With no word left out, write out the entire listing.

====

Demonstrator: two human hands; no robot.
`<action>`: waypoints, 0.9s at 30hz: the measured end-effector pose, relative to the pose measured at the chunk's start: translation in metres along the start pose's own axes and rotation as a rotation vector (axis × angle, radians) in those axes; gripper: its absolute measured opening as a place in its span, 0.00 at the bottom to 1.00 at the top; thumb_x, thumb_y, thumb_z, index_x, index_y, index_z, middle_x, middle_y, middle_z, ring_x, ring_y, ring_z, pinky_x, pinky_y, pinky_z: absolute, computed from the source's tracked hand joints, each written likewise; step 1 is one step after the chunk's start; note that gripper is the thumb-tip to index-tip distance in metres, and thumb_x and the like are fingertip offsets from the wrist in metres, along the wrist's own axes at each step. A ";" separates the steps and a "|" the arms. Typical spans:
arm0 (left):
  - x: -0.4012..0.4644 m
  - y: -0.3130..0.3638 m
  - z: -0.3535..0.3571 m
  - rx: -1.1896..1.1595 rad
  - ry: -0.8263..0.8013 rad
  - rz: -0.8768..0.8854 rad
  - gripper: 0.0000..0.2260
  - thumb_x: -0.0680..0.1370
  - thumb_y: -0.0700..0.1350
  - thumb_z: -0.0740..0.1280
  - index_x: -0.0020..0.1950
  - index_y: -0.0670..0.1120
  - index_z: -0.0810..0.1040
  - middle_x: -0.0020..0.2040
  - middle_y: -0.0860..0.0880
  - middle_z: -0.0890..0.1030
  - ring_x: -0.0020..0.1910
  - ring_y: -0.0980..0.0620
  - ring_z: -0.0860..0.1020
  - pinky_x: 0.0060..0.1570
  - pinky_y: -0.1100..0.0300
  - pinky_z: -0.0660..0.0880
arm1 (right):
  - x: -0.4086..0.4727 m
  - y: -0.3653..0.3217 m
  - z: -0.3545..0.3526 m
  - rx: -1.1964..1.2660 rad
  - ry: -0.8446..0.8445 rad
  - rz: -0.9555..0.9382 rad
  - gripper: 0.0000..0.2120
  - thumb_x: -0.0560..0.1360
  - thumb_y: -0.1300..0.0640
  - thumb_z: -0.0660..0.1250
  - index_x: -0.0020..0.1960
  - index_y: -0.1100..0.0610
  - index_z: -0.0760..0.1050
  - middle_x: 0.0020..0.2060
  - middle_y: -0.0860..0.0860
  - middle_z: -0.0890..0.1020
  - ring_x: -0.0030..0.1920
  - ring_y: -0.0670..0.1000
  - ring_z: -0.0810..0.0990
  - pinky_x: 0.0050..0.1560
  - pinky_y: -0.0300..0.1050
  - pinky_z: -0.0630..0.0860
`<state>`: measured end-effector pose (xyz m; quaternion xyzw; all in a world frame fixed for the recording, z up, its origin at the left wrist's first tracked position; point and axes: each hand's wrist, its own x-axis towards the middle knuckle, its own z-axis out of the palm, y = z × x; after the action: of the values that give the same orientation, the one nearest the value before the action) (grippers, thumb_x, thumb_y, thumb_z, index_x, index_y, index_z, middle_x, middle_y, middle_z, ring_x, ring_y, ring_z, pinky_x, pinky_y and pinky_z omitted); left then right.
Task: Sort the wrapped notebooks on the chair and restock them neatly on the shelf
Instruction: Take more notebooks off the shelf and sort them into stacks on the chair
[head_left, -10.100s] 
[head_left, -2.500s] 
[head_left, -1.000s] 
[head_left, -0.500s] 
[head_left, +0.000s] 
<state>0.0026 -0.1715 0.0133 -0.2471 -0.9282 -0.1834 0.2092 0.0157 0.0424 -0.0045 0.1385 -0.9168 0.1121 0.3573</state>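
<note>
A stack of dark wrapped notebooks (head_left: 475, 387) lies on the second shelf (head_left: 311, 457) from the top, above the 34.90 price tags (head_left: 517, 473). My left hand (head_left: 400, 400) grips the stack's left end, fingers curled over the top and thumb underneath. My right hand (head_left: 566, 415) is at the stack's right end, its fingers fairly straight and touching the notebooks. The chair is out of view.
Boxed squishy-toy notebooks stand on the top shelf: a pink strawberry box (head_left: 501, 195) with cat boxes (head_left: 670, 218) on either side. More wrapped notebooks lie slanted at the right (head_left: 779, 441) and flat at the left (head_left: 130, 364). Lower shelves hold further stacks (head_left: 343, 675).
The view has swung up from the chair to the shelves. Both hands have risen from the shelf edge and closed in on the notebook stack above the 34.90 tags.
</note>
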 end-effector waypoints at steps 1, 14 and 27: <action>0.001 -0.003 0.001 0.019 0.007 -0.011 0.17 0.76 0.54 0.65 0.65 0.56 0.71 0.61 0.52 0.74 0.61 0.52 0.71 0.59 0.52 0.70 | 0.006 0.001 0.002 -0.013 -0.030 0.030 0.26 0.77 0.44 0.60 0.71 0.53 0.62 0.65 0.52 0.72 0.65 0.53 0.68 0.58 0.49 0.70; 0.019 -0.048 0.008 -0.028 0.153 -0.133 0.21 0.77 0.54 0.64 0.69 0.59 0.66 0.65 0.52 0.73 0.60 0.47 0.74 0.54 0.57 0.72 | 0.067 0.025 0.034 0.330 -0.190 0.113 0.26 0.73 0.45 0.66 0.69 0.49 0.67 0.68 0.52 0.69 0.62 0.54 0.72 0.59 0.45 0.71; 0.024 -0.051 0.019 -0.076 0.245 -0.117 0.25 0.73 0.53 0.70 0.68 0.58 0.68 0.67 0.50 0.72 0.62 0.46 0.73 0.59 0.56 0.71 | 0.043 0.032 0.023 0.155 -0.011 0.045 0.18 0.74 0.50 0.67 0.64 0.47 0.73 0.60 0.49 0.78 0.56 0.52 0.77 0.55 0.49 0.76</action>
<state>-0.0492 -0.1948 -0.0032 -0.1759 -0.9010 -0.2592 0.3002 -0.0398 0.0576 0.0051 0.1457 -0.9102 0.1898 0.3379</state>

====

> **RESPONSE AREA**:
Demonstrator: two human hands; no robot.
`<action>`: waypoints, 0.9s at 30hz: the measured end-effector pose, relative to the pose measured at the chunk's start: translation in metres along the start pose's own axes and rotation as a rotation vector (axis × angle, radians) in those axes; gripper: its absolute measured opening as a place in its span, 0.00 at the bottom to 1.00 at the top; thumb_x, thumb_y, thumb_z, index_x, index_y, index_z, middle_x, middle_y, middle_z, ring_x, ring_y, ring_z, pinky_x, pinky_y, pinky_z: absolute, computed from the source's tracked hand joints, each written likewise; step 1 is one step after the chunk's start; note that gripper is the thumb-tip to index-tip distance in metres, and thumb_x and the like are fingertip offsets from the wrist in metres, along the wrist's own axes at each step. A ";" separates the steps and a "|" the arms. Typical spans:
arm0 (left):
  - x: -0.4012..0.4644 m
  - y: -0.3130..0.3638 m
  - z: -0.3535..0.3571 m
  - rx: -1.1896..1.1595 rad
  - ry: -0.8263..0.8013 rad
  - rz: -0.8768..0.8854 rad
  - gripper: 0.0000..0.2260
  - thumb_x: -0.0680..0.1370
  - thumb_y: -0.0700..0.1350
  - thumb_z: -0.0740..0.1280
  - index_x: -0.0020..0.1950
  - index_y: -0.0670..0.1120
  - index_z: -0.0810..0.1040
  - middle_x: -0.0020..0.2040
  - middle_y: -0.0860..0.0880
  - middle_z: -0.0890..0.1030
  - ring_x: -0.0020..0.1910
  - ring_y: -0.0980..0.0620
  - ring_z: -0.0860..0.1020
  - pinky_x: 0.0060..0.1570
  - pinky_y: -0.1100..0.0300
  - pinky_z: -0.0660..0.0880
arm1 (right):
  - x: -0.4086..0.4727 m
  - y: -0.3653..0.3217 m
  - z: -0.3545..0.3526 m
  - rx: -1.1964..1.2660 rad
  - ry: -0.8446..0.8445 rad
  - rz: -0.9555..0.9382 rad
  - gripper: 0.0000..0.2120
  - thumb_x: -0.0560..0.1360
  - thumb_y: -0.1300..0.0640
  - thumb_z: -0.0660..0.1250
  - index_x: -0.0020..0.1960
  - index_y: -0.1100..0.0610
  - index_z: -0.0760..0.1050
  - middle_x: 0.0020..0.2060
  - middle_y: -0.0860..0.0860
  - middle_z: -0.0890..0.1020
  - ring_x: -0.0030..0.1920
  - ring_y: -0.0670..0.1000
  - ring_z: -0.0810..0.0990
  - pinky_x: 0.0050..0.1560
  - pinky_y: -0.0300..0.1050
  - pinky_z: -0.0630..0.0860
`<state>`: measured end-effector pose (xyz m; quaternion xyzw; all in a world frame fixed for the recording, z up, its origin at the left wrist's first tracked position; point and axes: each hand's wrist, its own x-axis towards the middle knuckle, its own z-axis out of the palm, y = z × x; after the action: of the values that give the same orientation, the one nearest the value before the action) (grippers, thumb_x, thumb_y, thumb_z, index_x, index_y, index_z, middle_x, middle_y, middle_z, ring_x, ring_y, ring_z, pinky_x, pinky_y and pinky_z omitted); left then right.
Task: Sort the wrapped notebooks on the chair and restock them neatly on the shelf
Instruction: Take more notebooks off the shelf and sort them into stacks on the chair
[head_left, -10.100s] 
[head_left, -2.500s] 
[head_left, -1.000s] 
[head_left, -0.500s] 
[head_left, +0.000s] 
<state>0.0026 -0.1715 0.0133 -0.2471 -0.9282 -0.1834 0.2092 0.0157 0.0424 -0.0045 0.1385 -0.9168 0.1121 0.3573</state>
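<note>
A stack of dark wrapped notebooks (head_left: 475, 387) lies on the second shelf (head_left: 311, 457) from the top, above the 34.90 price tags (head_left: 517, 473). My left hand (head_left: 400, 400) grips the stack's left end, fingers curled over the top and thumb underneath. My right hand (head_left: 566, 415) is at the stack's right end, its fingers fairly straight and touching the notebooks. The chair is out of view.
Boxed squishy-toy notebooks stand on the top shelf: a pink strawberry box (head_left: 501, 195) with cat boxes (head_left: 670, 218) on either side. More wrapped notebooks lie slanted at the right (head_left: 779, 441) and flat at the left (head_left: 130, 364). Lower shelves hold further stacks (head_left: 343, 675).
The view has swung up from the chair to the shelves. Both hands have risen from the shelf edge and closed in on the notebook stack above the 34.90 tags.
</note>
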 end-effector waypoints at steps 1, 14 and 27: <action>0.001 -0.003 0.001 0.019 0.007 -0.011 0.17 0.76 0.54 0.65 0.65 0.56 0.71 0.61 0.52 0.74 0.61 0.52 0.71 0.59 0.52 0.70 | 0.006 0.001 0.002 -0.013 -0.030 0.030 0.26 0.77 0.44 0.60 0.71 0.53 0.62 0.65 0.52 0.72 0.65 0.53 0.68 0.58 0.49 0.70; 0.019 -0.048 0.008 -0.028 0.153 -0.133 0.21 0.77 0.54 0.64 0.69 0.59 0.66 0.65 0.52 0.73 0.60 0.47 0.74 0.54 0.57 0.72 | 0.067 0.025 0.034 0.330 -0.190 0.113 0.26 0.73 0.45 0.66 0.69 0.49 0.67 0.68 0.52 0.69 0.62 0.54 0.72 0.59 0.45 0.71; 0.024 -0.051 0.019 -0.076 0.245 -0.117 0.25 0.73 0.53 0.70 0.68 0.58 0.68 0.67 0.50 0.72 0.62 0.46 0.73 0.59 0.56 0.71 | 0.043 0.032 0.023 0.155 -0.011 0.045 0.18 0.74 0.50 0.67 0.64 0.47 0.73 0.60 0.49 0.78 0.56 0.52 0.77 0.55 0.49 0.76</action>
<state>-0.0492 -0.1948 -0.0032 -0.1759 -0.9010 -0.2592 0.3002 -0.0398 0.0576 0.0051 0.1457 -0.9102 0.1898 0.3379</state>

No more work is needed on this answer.